6 Job Search Mistakes You May Be Making – And How To Fix Them

6 Job Search Mistakes You May Be Making - And How To Fix Them

Trying to find a job is itself a difficult job. It’s a process that takes time and dedication. If all your efforts haven’t landed you a position yet, there are a few job search mistakes you may be making.

Are you limiting yourself to one industry? You don’t have to focus on jobs related to your degree. In fact, you shouldn’t. You should review your skills and look for career opportunities in other industries that match your qualifications.

Are you only applying to full time positions? You should also look for part-time positions, maternity leave openings and project-based jobs. Temporary positions can provide you with valuable work experience and training. You may also meet professionals in your desired field who can be valuable professional references or help you find positions.

Are you becoming discouraged? It’s easy to feel frustrated or hopeless during a job search, but it’s important to stay positive. Emotions such as self-pity and fear of rejection will only deter you from your job hunt. Keeping a positive attitude will help you get back to your search quickly after you’ve received a rejection or silence after every application.
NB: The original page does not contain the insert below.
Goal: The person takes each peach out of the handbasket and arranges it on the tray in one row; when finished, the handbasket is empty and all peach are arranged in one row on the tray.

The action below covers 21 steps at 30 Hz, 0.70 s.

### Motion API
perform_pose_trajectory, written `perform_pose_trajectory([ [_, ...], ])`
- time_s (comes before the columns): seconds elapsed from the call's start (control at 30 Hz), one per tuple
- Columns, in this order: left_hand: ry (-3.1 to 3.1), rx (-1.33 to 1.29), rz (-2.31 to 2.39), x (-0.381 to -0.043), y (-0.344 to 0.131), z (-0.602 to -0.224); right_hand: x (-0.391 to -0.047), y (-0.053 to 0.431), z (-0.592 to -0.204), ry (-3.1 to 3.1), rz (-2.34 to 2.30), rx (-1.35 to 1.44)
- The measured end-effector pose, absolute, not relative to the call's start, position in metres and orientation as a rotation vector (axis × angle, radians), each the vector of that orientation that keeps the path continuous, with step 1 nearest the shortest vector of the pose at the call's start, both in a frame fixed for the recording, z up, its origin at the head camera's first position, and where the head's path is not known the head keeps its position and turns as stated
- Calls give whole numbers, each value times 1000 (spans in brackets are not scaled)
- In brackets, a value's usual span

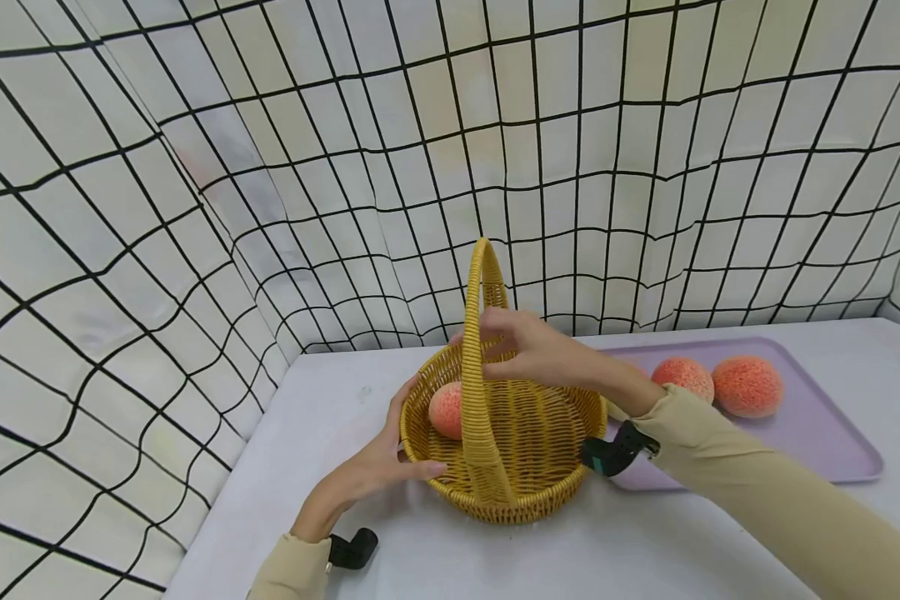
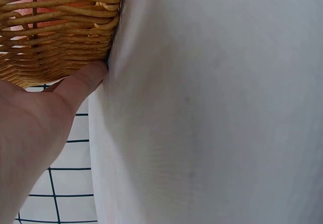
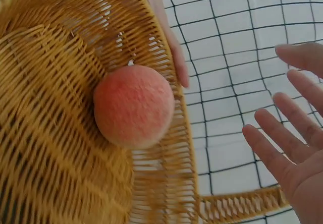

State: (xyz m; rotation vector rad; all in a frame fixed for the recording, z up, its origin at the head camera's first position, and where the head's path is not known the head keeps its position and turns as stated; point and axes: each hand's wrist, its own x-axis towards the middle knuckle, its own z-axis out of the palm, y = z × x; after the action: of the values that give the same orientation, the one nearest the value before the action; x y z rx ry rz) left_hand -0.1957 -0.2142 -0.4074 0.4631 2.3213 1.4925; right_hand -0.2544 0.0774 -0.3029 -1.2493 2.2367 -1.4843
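A yellow wicker basket point(image 1: 528, 500) with a tall hoop handle stands on the table in the head view. Inside at its left lies a pink-red peach point(image 3: 133, 106), partly behind the handle. My left hand point(image 1: 378, 458) holds the basket's left side, its thumb across the front rim and its other fingers along the outer wall. In the left wrist view, the fingertip point(image 2: 94, 72) presses low on the weave, close to the tabletop. Over the basket, just behind the handle, hovers my right hand point(image 1: 525, 346). Its fingers are spread and hold nothing in the right wrist view.
A lilac tray point(image 1: 817, 450) lies to the right of the basket. It carries a peach point(image 1: 747, 387) and another peach point(image 1: 682, 377), with more fruit partly hidden behind the right forearm. A white backdrop with black netting point(image 1: 577, 192) rises behind the white table point(image 1: 330, 396).
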Motion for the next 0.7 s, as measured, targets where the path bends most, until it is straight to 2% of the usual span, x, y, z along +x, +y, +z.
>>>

Are you taking a day – or two – off? Research has found the more time a candidate puts into his or her search, the faster he or she finds a job, Forbes reported. You may feel as if the one, two or even three hours you put in every day are enough but they may not be. If you’ve been looking for a job for weeks or even months, treat your job search like a 9-to-5 job. However, don’t go too far. Balance your search with your outside interests. It’s still important to have a work/life balance when looking for a job.

Are you not networking? Your job search should entail more than blind applications. You should attend networking events hosted by businesses, industry organizations and your alma mater. Also be open to picking up the phone and calling a stranger. Asking an experienced member of your desired industry to coffee can be the fastest way to make connections.

Are you not asking for help? It’s common knowledge searching for a job either for the first time or the tenth time can be frustrating. You don’t have to do it alone. Reach out to friends or family who can review your resume and cover letters. Call your alma mater’s career service office and get set up with a counselor who will provide you with guidance.